I hope you leave it on the WAF. If they're only just deciding to respect robots.txt, which has been internet infrastructure forever, then it's probably still incredibly amateur software with 'Amazon-priorities' rather than 'responsible internet traffic' priorities.
Robots.txt is lame BTW, there is no way to enforce it. It is up to the bot to decide to crawl or not and most cases they don't care.
Cloudflare had a nice technic to address the bot problem (if you use their name servers). It'll respect and use the robots.txt while sending the remaining bots to a deep black hole.
Yes, we know, its purpose is to guide the bots, not forcibly block them.
That said, one of the biggest websites in the world not respecting it is definitely a noteworthy story. Hopefully another one of the biggest websites in the world (formerly known as Twitter) eventually respects it as well instead of not even disclosing itself via a user agent and pretending to be Safari running on iOS.
robots.txt is a great herald example of people misunderstanding and misusing a tool. The file was designed to help crawlers, by pointing them to the most valuable to index content and help them avoid wasting resources on useless pages.
The people trying to use it to block or limit bots are uninformed and/or misinformed.
Robots.txt is great if you're trying to run an above board operation. Much easier than trying to guess how a webmaster wishes the crawler to behave, and then getting angry emails when you guess wrong.
It's not great. It used to be very common that robots.txt would Disallow *, Allow GoogleBot which just entrenches the search engine monopoly. In response to this other search engines just used the rules for GoogleBot instead of the rules for their own crawlers.
Eh, not really my experience running an internet search engine and a crawler. It happens occasionally, but mostly people seem to focus on what they perceive as nuisance crawlers if they do disallow any specific UAs.

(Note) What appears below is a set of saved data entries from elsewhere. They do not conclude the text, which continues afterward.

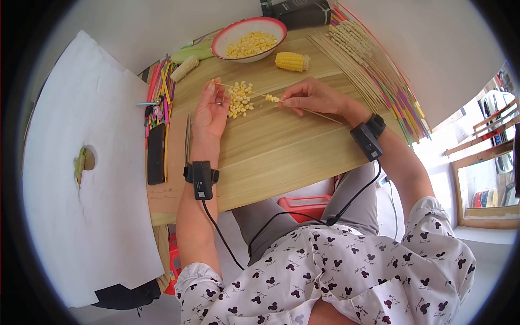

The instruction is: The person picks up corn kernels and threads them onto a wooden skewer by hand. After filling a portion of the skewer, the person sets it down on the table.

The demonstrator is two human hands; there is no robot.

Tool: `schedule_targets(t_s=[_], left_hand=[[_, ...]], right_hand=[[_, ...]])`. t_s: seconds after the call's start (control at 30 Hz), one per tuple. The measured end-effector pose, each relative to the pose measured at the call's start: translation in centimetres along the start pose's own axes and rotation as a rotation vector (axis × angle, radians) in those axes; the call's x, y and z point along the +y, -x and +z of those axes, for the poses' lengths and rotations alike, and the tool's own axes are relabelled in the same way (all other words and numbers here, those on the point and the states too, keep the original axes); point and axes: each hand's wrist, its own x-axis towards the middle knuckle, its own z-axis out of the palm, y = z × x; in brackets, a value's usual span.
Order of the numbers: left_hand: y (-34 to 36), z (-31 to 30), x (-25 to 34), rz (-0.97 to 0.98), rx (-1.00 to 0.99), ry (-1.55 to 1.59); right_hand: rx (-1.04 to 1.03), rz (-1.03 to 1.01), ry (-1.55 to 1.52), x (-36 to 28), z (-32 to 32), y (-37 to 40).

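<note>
My right hand (pixel 313 98) pinches skewer (pixel 324 116) | left hand (pixel 210 111) pinches kernel (pixel 213 80) at tip | risk: off-centre push splits kernel, pricks finger

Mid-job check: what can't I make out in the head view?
All in the head view:
- Print on the brown paper: too small.
- Left hand: its fingertips' grip at the stick's tip is too small to judge.
- Stick inside the right hand: hidden by fingers.
- Bowl's inner bottom: covered by kernels.
- Black box's top: cut off by the picture edge.
</note>
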Motion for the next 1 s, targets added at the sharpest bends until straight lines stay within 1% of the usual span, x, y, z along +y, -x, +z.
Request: schedule_targets(t_s=[0.27,0.37,0.47,0.63,0.83,1.0], left_hand=[[-0.1,0.0,0.0,-0.019,-0.004,-0.001],[-0.4,-0.4,0.2,-0.057,-0.014,0.005],[-0.2,-0.1,0.5,-0.055,-0.012,0.019],[0.2,0.5,0.6,0.034,0.001,-0.043],[-0.4,-0.4,0.3,0.025,-0.058,-0.119],[0.5,0.9,-0.9,-0.007,-0.087,-0.173]], right_hand=[[0.001,0.002,0.025,-0.1,0.0,0.0],[-0.003,0.005,0.008,-0.2,0.0,0.0],[0.016,0.016,0.064,-0.7,0.2,0.1],[0.009,-0.032,0.014,-0.3,0.2,-0.1],[-0.004,-0.045,0.023,0.0,-0.2,-0.1],[0.026,-0.052,0.026,0.0,-0.1,-0.2]])
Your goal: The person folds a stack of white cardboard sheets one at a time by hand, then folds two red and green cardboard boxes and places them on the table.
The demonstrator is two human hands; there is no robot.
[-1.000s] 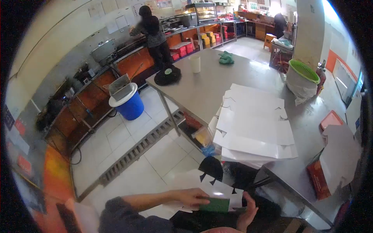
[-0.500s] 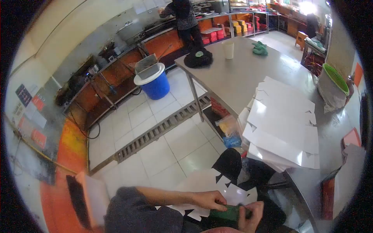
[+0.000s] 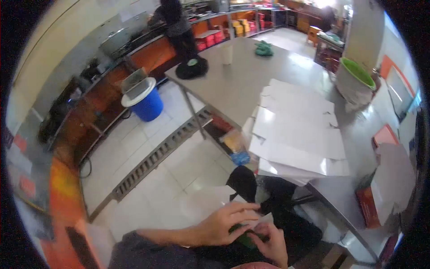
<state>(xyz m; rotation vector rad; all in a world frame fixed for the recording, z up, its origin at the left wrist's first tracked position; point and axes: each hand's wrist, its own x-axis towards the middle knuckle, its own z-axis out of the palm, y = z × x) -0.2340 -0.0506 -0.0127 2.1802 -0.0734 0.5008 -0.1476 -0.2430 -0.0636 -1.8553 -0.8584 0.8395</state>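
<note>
Hands low, at the bottom edge of the view, close together over the lap. Left hand lies on top of a white die-cut cardboard blank with a green printed face, fingers curled down and clamped on its near edge. Right hand meets it from the other side, fingers closed on the green part of the same blank. The two hands nearly touch. Blank sits between and beyond the hands, its white flaps fanning out past the left fingertips over the floor tiles. Whether a crease is set under the fingers I cannot tell, as the left hand hides it.

Up and to the right of the grip: thick stack of flat white carton blanks on the corner of a grey stainless-steel table, overhanging the near edge. Farther right of the grip, at the table's edge: orange-and-white cartons that look made up, though blurred. Well beyond the left hand, across the tiled floor: round blue plastic bucket with a white lid.

Progress, as a judgement: one blank in hand, mostly unfolded, no box shape yet. The stack on the table is thick and flat, so the bulk of the folding appears undone. Only a few finished pieces show.
</note>
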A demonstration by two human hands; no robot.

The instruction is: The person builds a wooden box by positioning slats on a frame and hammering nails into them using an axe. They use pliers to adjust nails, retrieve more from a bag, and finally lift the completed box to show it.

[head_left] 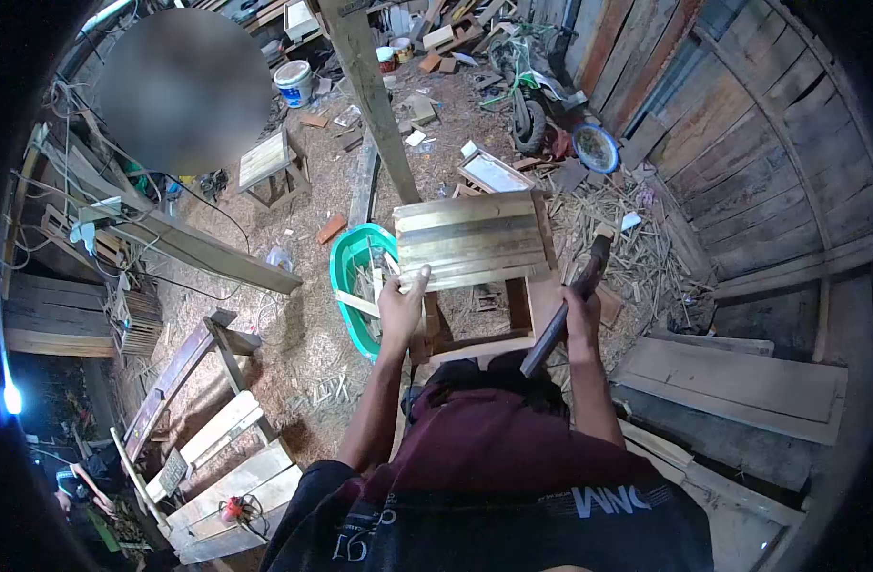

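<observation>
The left hand [398, 310] has its grip clamped on the near left corner of a slatted wooden panel [470, 243], thumb pressed on the top face and fingers hidden underneath. The right hand [579, 322] is wrapped around a long dark tool [548, 343], whose lower end points down toward the person's lap and whose upper end rises beyond the fist.

The panel sits over the far part of an open wooden frame [484, 344], directly in front of the torso; whether it rests on the frame or is held just above it, I cannot tell. Its near edge stops short of the frame's front rail, leaving an open gap between them.

On the left, room is tight: a green basin [338, 257] of wood strips stands just beside the frame, close to the left forearm. Beyond the basin, a wide stretch of shavings-strewn floor [289, 343] reaches to a slanting timber structure [184, 377]. On the right, offcuts [627, 253] are heaped near the tool's upper end, with the plank wall [761, 172] well apart behind them.
</observation>
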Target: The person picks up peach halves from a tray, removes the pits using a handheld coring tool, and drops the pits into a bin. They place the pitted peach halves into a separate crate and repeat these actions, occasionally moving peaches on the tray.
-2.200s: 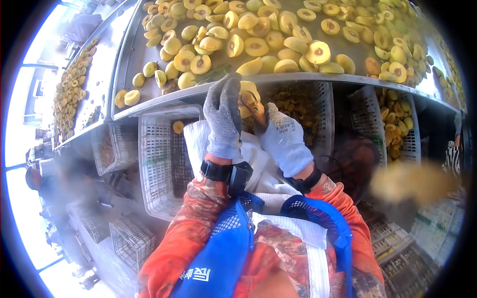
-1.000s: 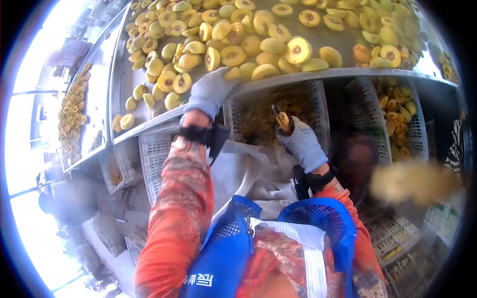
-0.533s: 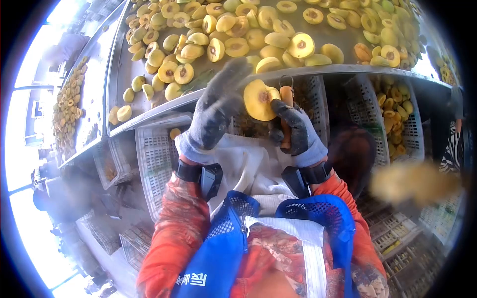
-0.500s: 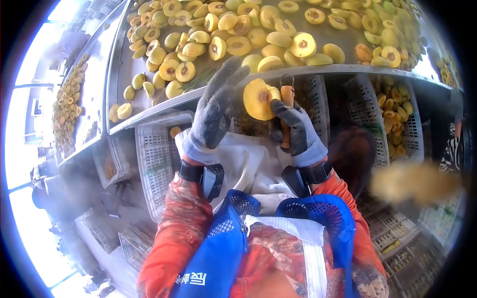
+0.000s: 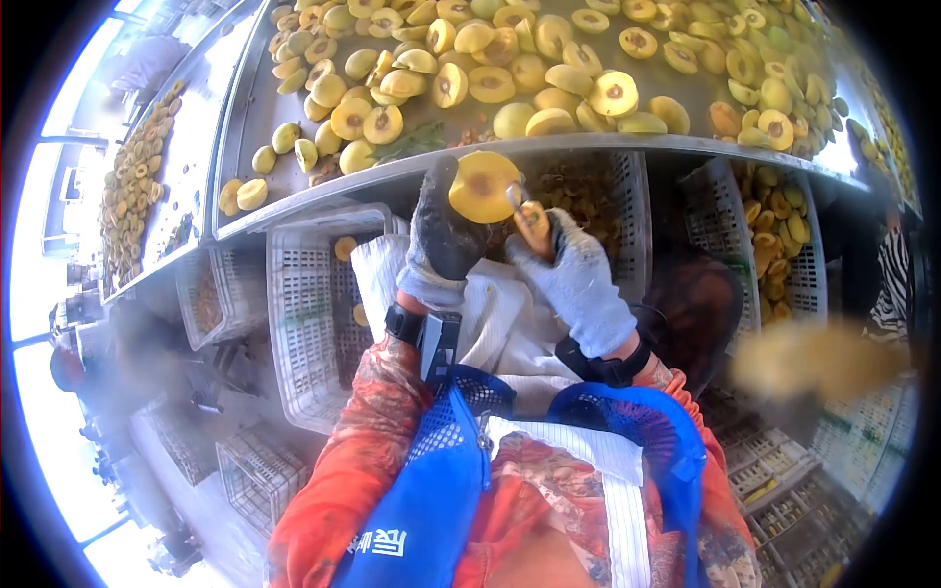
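A yellow peach half (image 5: 477, 184), cut face up, is held in my left hand (image 5: 439, 245), which wears a grey glove with a dark palm. My right hand (image 5: 580, 289), gloved alike, is closed around the wooden handle of a pitting tool (image 5: 534, 228). The tool's small wire loop meets the right side of the cut face, near its brownish centre. Both hands are just in front of the metal table edge, above a pale cloth (image 5: 505, 318) draped before me.
Many peach halves (image 5: 490, 84) lie across the metal table (image 5: 257, 211). Under its edge stand white plastic crates (image 5: 299, 323), one at the right holding peach halves (image 5: 774, 235). Another crate behind my hands holds brownish pieces (image 5: 578, 196). More crates (image 5: 260, 475) stand on the floor.
The peach half has passed from my right hand to my left, which was open before. My right hand has turned the pitting tool so its loop meets the fruit.
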Available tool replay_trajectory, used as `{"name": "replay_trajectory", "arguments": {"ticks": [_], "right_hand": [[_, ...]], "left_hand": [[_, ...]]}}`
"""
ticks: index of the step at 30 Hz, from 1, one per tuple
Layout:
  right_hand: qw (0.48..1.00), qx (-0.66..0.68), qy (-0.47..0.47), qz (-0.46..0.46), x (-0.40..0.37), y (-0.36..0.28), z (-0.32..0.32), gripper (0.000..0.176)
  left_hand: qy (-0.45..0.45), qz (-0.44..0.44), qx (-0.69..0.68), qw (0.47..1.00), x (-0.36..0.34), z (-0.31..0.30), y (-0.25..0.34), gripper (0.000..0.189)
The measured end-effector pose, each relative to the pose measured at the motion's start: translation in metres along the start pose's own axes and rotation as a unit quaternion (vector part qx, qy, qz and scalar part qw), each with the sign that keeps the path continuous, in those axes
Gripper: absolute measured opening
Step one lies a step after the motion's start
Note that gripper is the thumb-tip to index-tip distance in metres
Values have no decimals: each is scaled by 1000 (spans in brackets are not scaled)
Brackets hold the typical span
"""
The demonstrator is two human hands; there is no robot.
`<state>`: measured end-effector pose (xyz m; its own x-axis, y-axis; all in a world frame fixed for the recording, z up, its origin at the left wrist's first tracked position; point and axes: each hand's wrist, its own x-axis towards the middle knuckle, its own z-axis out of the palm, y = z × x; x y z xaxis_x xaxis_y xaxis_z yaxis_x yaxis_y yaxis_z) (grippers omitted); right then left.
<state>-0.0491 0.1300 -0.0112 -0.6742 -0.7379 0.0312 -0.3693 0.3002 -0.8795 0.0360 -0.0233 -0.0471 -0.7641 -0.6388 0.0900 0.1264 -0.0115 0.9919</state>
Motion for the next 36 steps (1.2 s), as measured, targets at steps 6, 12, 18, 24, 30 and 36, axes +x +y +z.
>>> {"name": "replay_trajectory", "arguments": {"ticks": [6, 12, 18, 24, 30, 36], "right_hand": [[996, -79, -1, -37, -3, 13, 17, 36], [991, -131, -11, -19, -7, 16, 9, 35], [986, -165, -29, -5, -8, 26, 19, 41], [988, -118, -89, 39, -15, 21, 17, 31], [975, 101, -190, 52, -13, 33, 14, 29], [779, 436, -385, 236, -7, 3, -28, 20]], "left_hand": [[22, -145, -373, 916, 1, 21, 13, 60], [55, -81, -219, 971, -4, 37, 30, 39], [5, 3, -66, 998, -3, 18, 5, 30], [110, -85, -134, 981, -6, 45, 31, 23], [64, -83, -57, 993, -7, 49, 45, 21], [20, -15, 64, 998, 0, 47, 52, 25]]}}
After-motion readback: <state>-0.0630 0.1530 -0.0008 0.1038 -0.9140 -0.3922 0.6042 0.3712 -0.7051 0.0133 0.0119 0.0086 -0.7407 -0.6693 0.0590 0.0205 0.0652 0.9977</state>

Huh, I get a lot of traffic from Amazonbot (relative to humans) and try as I might, it would get stuck in a tarpit of no creation because it would sit there and keep blasting every variation of my recent pages because Mediawiki lists many links. I have them appropriately nofollow and warning the bot not to waste its time with robots.txt but it just goes and sticks itself on nonsense internal pages.
The traffic isn't a problem. I've got Cloudflare in front and the machine itself is relatively overpowered, and downtime isn't critical. But I'd just like the thing to be able to spider me properly. Someone did point out to me that maybe I wasn't receiving actual Amazonbot but some other spider: https://news.ycombinator.com/item?id=46352723
Amazonbot is specifically the user agent they use for crawling for "provide more accurate information to customers" (whatever that means, could be anything it sounds like) and also when they scrape for data used in AI training, according to https://developer.amazon.com/amazonbot
> Amazonbot is used to improve our products and services. This helps us provide more accurate information to customers and may be used to train Amazon AI models.
I was wondering about this. And it makes me think this is all mistruth, unless they plan to drop this pricing tactic.
They've been getting some heat on it lately, but I find it hard to believe they're going to give up entirely? And if so, what's to stop someone from just flouting their rules on pricing, and then doing the robots.txt thing to prevent issues?
Good place to ask, saw a new AWS User agent in logs today: Amazon-Quick-on-Behalf-of-$HEXID
I found a mention on some user agent trackers but no official documentation. Anyone knows if it’s documented? Asking because I am seeing decent traffic (30GB/week) from this.
> Crawling behavior [...] Crawler identification: Identifies itself with user-agent string "aws-quick-on-behalf-of-<UUID>" in request headers.
Maybe people found a way of using it as a loophole for something or Amazon Quick is just picking up in usage, and your website is popular amongst whoever uses that sort of stuff.
I just put Anubis in front of my self-hosted forge this morning because AmazonBot had helped itself to 750 GiB (!) of traffic to my public repos this month!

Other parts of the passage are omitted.